Avec l’arrivée des Fintechs, le paysage bancaire subit une profonde mutation. Alors que ces start-up de la finance connaissent un succès fulgurant – en France, les investissements sont passés de 19 à 167 millions d’euros entre 2014 et 2015 -, les banques traditionnelles traversent une véritable crise. Toutefois, les ténors de la finance disposent d’une dernière carte à jouer : les données. La question qui se pose alors est de savoir s’ils sauront l’exploiter efficacement pour pouvoir rester dans la course…
 

Est-ce la fin des banques traditionnelles ?
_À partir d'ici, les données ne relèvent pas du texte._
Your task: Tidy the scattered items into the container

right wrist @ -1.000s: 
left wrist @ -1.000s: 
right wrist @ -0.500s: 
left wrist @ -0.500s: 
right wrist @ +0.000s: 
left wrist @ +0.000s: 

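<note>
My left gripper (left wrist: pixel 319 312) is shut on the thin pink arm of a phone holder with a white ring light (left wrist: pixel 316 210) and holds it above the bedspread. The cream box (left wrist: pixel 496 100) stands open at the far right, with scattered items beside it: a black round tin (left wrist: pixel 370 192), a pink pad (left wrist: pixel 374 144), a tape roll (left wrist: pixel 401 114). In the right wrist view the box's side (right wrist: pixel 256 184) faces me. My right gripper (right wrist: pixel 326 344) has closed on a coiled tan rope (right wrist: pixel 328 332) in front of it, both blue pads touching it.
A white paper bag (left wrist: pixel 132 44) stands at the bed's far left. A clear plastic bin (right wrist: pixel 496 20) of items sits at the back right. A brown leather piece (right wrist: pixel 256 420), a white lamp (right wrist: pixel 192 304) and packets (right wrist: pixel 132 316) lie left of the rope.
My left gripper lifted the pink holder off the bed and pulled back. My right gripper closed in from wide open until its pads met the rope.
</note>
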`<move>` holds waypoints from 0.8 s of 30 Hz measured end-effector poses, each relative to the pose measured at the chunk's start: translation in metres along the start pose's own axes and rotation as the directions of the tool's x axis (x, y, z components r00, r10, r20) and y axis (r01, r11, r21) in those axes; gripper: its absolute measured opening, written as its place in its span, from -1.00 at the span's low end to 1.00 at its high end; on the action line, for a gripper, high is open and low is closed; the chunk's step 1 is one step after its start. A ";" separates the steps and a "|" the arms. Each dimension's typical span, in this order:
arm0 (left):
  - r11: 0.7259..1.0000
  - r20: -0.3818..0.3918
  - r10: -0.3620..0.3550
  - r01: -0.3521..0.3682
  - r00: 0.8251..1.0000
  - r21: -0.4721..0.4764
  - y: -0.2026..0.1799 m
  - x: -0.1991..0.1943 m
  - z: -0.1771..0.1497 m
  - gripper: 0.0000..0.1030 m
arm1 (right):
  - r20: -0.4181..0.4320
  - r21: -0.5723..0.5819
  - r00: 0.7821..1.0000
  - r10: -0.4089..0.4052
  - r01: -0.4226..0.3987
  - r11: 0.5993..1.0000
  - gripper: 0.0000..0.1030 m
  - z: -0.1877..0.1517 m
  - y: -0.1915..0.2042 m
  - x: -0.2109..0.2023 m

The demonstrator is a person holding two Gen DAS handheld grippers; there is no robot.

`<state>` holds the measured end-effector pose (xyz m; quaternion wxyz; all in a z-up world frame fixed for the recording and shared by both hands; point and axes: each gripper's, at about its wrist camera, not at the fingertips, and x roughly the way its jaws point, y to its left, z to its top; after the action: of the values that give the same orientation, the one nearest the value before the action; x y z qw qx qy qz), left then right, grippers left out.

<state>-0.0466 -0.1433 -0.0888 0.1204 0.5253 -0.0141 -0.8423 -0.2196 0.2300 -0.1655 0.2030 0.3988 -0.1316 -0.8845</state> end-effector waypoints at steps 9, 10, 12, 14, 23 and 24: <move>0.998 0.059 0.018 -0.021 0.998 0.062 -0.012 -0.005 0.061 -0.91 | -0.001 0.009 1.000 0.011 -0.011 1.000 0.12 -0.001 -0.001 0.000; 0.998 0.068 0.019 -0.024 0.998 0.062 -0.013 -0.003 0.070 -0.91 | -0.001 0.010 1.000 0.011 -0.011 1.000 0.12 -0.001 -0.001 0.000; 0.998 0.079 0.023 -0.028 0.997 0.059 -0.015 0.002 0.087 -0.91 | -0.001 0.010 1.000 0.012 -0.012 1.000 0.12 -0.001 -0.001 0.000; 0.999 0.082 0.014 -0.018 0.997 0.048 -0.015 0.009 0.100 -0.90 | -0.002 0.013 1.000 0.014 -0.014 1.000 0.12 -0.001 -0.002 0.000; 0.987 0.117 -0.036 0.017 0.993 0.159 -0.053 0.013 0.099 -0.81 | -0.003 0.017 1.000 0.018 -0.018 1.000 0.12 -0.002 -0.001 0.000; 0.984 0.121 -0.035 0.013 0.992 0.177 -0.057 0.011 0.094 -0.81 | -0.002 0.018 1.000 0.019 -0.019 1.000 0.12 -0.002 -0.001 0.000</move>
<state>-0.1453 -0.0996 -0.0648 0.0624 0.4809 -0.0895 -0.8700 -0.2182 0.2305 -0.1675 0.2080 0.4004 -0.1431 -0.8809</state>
En France, les agences bancaires ferment progressivement leurs portes et aucun groupe n’est épargné par ce fléau : à titre d’exemple, le réseau de la Société Générale est passé de 2 257 à 2 186 agences entre 2012 et 2015 tandis que celui de BNP Paribas est passé de 2 200  à 2 009 agences pendant la même période. Et le moins que l’on puisse dire, c’est que le rythme s’accélère rapidement : les banques annoncent tour à tour la réduction de leur réseau, à l’instar de LCL qui prévoit de fermer 240 agences d’ici 2019.
 

Nouvelles consignes : adopter la transparence et fluidifier le parcours client

L’époque où les acteurs historiques de la finance régnaient en maîtres est révolue. Ils doivent désormais se plier aux nouvelles exigences des clients qui réclament des services transparents et une expérience client adaptée à leur nouveau mode de vie et de consommation.
Les banques traditionnelles doivent notamment permettre à leurs clients de vérifier leur solde bancaire via leur smartphone. D’ailleurs, les statistiques sont très claires à ce sujet : d’ici 2020, les clients des banques se connecteront plus de 2,3 milliards de fois pour accomplir cette action.
 

Les données, un élément essentiel pour offrir une expérience bancaire sur mesure

Tout n’est pas encore perdu pour les banques traditionnelles puisque, comme indiqué plus haut, elles disposent encore d’une carte à jouer : ses données clients. Si elles les exploitent correctement, elles pourront développer leurs produits et services et ainsi, avoir une longueur d’avance sur leurs nouveaux concurrents. En d’autres termes, exit les offres globales. Pour conserver leur part de marché, les banques traditionnelles vont devoir proposer des solutions personnalisées à chacun de leurs clients. Mais pour pouvoir relever ce défi, les établissements financiers traditionnels devront s’assurer que leurs données sont complètes et fiables.
 

Les données créent de la valeur et aident à personnaliser le service

Les données sont extrêmement importantes : c’est uniquement grâce à elles que le conseiller clientèle peut offrir une expérience client sur-mesure. Les données lui fournissent notamment des informations concernant le client (transactions, messages, etc.), ce qui permet au conseiller bancaire de répondre aux attentes du client.
Par ailleurs, les institutions financières traditionnelles doivent analyser les amas de données dont elles disposent pour s’assurer qu’elles répondent réellement aux attentes de leur clientèle. Mieux encore, ces données doivent leur permettre d’anticiper les besoins de leurs clients : une jeune mère de famille, par exemple, voudra probablement ouvrir un compte épargne pour son enfant. Pourquoi ne pas faire le premier pas en lui proposant une offre adaptée ?
 
En résumé, les banques traditionnelles vont devoir repenser et remodeler leur métier en s’inspirant des Fintechs. Concrètement, cela signifie qu’elles devront très certainement intégrer les technologies numériques dans leurs services (pourquoi ne pas collaborer avec les nouvelles start-up ?) tout en tirant parti des atouts qu’elles possèdent déjà : les données et leur dimension humaine.